Speaking of I wonder if PLLs or parts of the clock tree just completely live on the backside of the wafer or if that is something that comes later once you start seeing fully functional backsides?
So Vss, Vdd connections for SRAM array are frontside, can't be backside?
 
So Vss, Vdd connections for SRAM array are frontside, can't be backside?
I don't think so? But my understanding is a bit shaky. My understanding was that for a 6T SRAM the Vdds and Vss just connect transistors within the bitcell, right? I thought that all electricity into and out of the bitcell flowed through the BL and WL. If that is the case, then only the bitcells at the array edge would need to be getting direct power delivery as the power flows along the bit/word lines to any particular bitcell inside the array. If my understanding is correct it isn't an issue of can't but rather that the nature of an array only having power delivered to the array edges where it then flows to all bitcells across the string. I know you are a DRAM guy, but my understanding was that if you abstract an SRAM bitcell to the bitcell level rather than the transistor level, that an SRAM bitcell and a DRAM bitcell they are wired up to the array and the periphery in a similar manner. With that information, if you feel my understanding of how a bitcell works is wrong, please feel free to correct me because I don't want to be spreading incorrect information.
 
Looking at some prior but recent generations' SRAM design examples, of course they were frontside but they had Vss and Vdd lines on different metal layers. This is unlike the standard logic arrangement of both Vss and Vdd on same layer. I wonder if backside routing could not support so many metal layers?
 
I forgot about the nanowire count.... excellent point.

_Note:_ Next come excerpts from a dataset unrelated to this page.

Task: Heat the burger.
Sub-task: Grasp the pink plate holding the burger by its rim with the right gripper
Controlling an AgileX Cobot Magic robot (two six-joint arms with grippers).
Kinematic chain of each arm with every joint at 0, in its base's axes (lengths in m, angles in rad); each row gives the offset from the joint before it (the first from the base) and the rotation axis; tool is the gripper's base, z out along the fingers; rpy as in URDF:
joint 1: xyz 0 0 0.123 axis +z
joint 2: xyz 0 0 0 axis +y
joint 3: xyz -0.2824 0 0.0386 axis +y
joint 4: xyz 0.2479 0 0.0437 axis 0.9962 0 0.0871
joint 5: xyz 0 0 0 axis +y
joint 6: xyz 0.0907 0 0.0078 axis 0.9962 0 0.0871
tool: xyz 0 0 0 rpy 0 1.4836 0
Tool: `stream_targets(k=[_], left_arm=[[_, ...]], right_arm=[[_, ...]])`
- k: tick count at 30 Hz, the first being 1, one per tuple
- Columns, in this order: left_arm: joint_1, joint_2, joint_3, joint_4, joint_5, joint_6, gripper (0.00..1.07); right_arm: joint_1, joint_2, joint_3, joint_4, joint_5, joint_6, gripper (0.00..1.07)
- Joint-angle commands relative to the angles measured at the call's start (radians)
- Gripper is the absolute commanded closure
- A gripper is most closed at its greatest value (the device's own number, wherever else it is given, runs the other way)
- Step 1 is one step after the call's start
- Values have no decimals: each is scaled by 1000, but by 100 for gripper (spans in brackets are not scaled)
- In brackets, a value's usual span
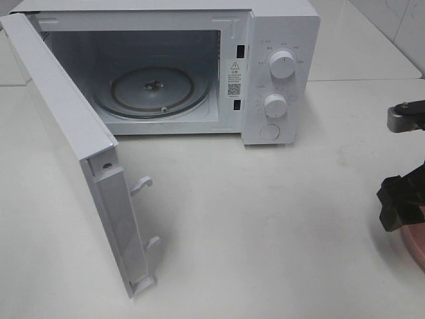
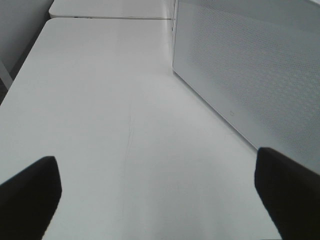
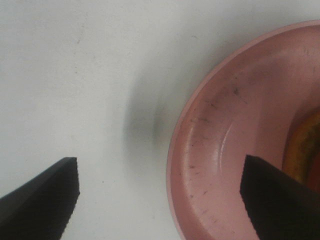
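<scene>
Right gripper (image 3: 160,167) spread wide, empty, jaws either side of plate (image 3: 220,165) rim. Burger (image 3: 305,145) just a sliver on plate; axis and facing unclear. Left gripper (image 2: 156,162) spread, empty.

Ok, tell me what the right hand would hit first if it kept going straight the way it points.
Probably the rim of the pink plate: the open right hand points down with that rim roughly between its fingers, one over the table, one over the plate's inside. Depth is unclear.
</scene>
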Motion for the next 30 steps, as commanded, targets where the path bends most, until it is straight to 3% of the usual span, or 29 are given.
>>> stream_targets(k=[1, 5, 14, 30], left_arm=[[3, -18, 1, 3, 2, 0, 9], [3, -18, 1, 3, 2, 0, 9], [3, -18, 1, 3, 2, 0, 9], [3, -18, 1, 3, 2, 0, 9]], right_arm=[[-6, 43, 0, -47, -29, 42, 21], [-7, 136, 0, -105, -69, 107, 21], [-35, 255, -10, -111, -114, 112, 22], [-56, 323, -23, -111, -132, 108, 25]])
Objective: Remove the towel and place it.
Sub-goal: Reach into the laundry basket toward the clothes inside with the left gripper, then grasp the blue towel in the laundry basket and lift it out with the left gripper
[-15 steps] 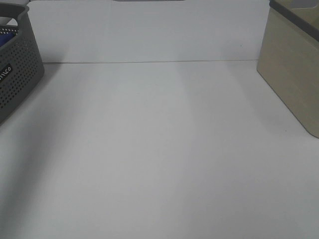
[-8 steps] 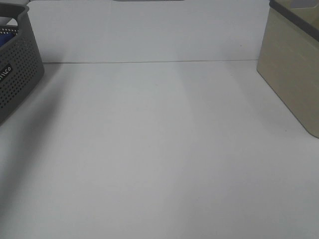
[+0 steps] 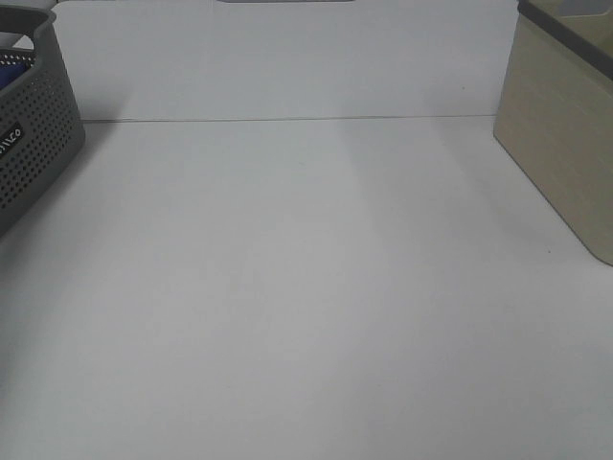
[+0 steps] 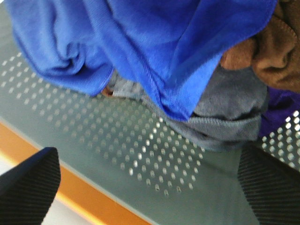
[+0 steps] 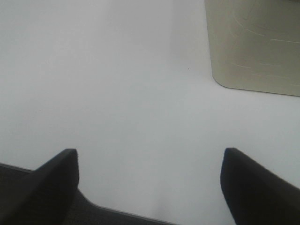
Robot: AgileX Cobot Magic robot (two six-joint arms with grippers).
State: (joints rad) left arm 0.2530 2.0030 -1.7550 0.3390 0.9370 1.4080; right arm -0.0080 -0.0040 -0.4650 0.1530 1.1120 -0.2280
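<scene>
The left gripper (image 4: 150, 190) hangs over the basket (image 4: 140, 154) with its jaws spread wide and nothing between them. The towel (image 4: 154, 42) lies just beyond the fingertips, untouched. It is bunched in folds on top of a grey cloth (image 4: 229, 112) and beside a brown one (image 4: 276, 51). The right gripper (image 5: 150, 187) is also wide open and empty, and it hovers above bare table (image 5: 117, 84) near the beige bin (image 5: 253, 42).

From the high camera, nothing has shifted over the last second. The table (image 3: 306, 287), the basket at far left and the bin at far right sit exactly as they did, and neither arm shows in that view. I take this to mean the lift hasn't begun. The left arm is lined up for a grab and the towel is not out yet.

The towel's hemmed edge droops over the grey cloth, close to the basket's perforated wall. A pinch taken low down could catch that cloth as well, or knock the wall, so I'd judge the thick fold higher up to be the safer place to grip. The towel also has to clear the basket's rim (image 3: 43, 24) on the way out, and a wide, floppy towel may drag there.

Once it is out there is plenty of room. The whole middle of the table is open between the basket (image 3: 34, 144) and the bin (image 3: 565, 134), from the near edge to the back wall.
</scene>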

So between @nghanayem , @Scotten Jones @IanCutress @IanD

What is the performance and density impact of BSPD modelled to be? I think I heard density number like 7% discussed at IEDM.
Intel answered on their home page.

"
  • Industry-first PowerVia backside-power delivery technology, improving density and cell utilization by 5 to 10 percent and reducing resistive power delivery droop, resulting in up to 4 percent ISO-power performance improvement and greatly reduced inherent resistance (IR) drop vs. front-side power designs.
"
 
I have a bunch of comments on this thread I am going to roll into one big comment.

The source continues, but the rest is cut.